* [Task objective] For the data below, give again exactly the lines from the one containing "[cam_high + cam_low" through the one containing "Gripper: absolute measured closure", both ends included, and no others.

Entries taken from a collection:

[Start of section]

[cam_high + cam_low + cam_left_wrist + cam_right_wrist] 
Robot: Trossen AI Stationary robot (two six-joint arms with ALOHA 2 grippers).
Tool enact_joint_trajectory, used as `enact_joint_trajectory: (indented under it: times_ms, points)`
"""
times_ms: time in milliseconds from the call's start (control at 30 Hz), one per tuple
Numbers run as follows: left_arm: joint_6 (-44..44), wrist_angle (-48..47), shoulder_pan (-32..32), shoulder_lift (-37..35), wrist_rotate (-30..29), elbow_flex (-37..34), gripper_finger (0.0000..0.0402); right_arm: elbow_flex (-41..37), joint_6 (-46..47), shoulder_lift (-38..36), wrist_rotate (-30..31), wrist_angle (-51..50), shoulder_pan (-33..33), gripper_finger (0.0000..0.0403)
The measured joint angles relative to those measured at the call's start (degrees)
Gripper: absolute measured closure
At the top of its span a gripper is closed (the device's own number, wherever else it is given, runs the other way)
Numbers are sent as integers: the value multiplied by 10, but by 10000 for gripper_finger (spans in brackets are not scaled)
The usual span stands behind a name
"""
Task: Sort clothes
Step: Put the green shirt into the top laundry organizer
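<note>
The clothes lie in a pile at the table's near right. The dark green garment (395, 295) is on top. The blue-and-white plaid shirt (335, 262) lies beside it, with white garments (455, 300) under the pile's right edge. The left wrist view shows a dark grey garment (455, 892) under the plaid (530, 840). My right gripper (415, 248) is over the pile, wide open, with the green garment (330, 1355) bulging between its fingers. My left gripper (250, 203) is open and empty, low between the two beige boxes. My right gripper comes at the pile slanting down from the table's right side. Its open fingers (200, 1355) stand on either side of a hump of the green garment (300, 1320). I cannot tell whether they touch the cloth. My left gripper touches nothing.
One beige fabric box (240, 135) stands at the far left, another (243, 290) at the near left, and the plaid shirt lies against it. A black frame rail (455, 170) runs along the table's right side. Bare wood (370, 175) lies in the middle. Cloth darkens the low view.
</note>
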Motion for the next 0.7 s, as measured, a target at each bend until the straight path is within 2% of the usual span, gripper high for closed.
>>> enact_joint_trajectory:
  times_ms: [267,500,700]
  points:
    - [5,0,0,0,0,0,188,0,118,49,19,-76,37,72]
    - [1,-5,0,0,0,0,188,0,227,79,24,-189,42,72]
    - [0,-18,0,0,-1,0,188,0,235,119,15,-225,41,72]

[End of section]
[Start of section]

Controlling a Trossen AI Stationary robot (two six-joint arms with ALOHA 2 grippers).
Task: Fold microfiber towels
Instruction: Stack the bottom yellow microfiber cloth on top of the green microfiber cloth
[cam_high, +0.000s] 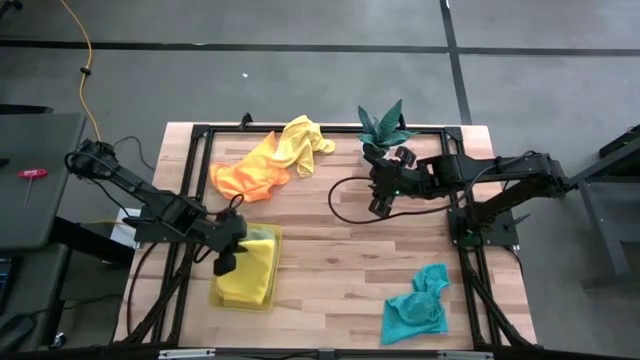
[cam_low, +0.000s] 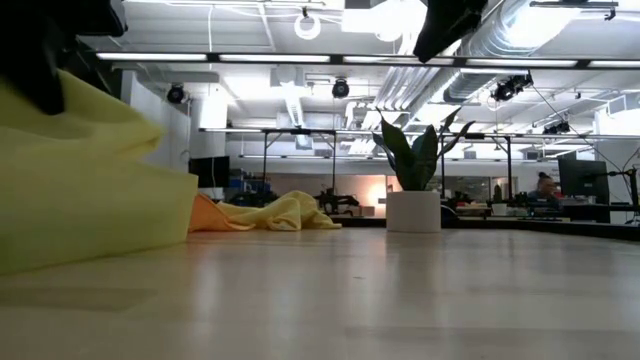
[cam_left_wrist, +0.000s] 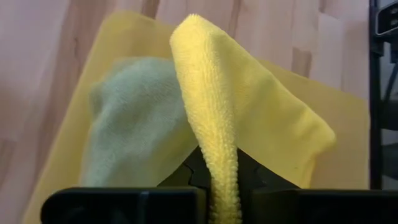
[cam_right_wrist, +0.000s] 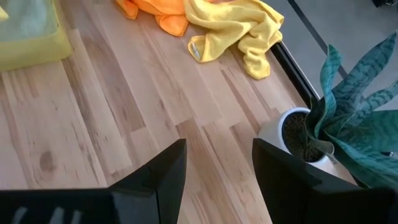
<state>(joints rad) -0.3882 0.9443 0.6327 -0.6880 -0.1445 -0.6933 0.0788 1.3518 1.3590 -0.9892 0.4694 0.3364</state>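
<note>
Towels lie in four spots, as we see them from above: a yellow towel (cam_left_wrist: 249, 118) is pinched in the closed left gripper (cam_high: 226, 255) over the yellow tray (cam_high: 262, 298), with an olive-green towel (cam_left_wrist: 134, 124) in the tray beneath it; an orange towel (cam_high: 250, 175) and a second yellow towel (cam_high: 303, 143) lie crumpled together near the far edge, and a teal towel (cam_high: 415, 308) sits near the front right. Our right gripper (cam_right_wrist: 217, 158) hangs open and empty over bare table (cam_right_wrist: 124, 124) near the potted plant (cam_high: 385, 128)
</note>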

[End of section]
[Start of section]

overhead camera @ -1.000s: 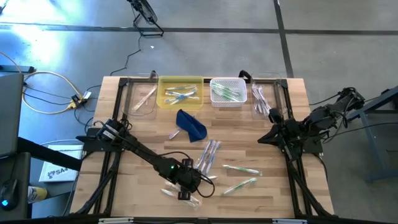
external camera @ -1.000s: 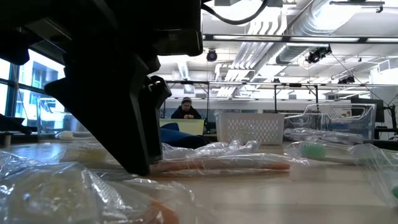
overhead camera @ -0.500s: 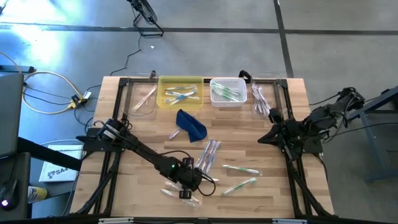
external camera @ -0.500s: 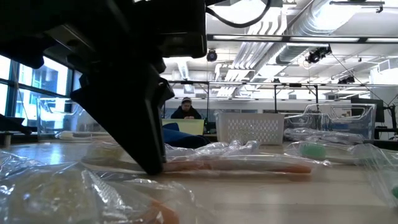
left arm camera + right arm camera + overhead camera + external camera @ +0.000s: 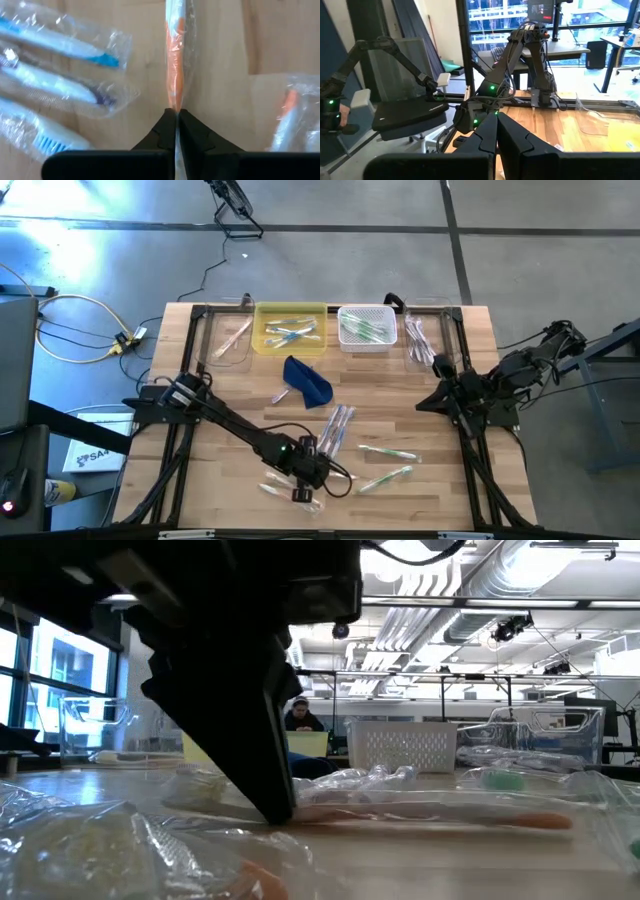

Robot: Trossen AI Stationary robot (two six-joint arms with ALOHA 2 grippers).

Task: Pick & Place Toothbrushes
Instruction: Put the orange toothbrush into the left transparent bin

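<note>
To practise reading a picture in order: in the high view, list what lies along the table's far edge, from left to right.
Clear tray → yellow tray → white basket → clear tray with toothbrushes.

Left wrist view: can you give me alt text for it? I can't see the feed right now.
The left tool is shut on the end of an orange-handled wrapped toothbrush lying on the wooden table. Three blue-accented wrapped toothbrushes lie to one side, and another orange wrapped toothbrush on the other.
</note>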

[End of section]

* [Written answer]
[cam_high + cam_low + cam_left_wrist + cam_right_wrist] 
Robot: Trossen AI Stationary robot (two six-joint arms with ALOHA 2 grippers).
Tool enact_joint_trajectory, used as `enact_joint_trajectory: (indented under it: times_ms, points)`
"""
times_ms: time in milliseconds from the call's start (control at 30 Hz), one per tuple
Numbers run as follows: left_arm: joint_6 (-44..44), wrist_angle (-48..47), shoulder_pan (-32..32), shoulder_lift (-37..35), wrist_rotate (-30..29), elbow_flex (-37..34), gripper_finger (0.0000..0.0402); right_arm: elbow_flex (-41..37), joint_6 (-46..47), shoulder_lift (-38..36), wrist_rotate (-30..31), wrist_angle (-51..50), shoulder_pan (-33..33), gripper_finger (0.0000..0.0403)
The measured joint angles relative to those measured at the call's start (degrees)
Gripper: absolute measured closure

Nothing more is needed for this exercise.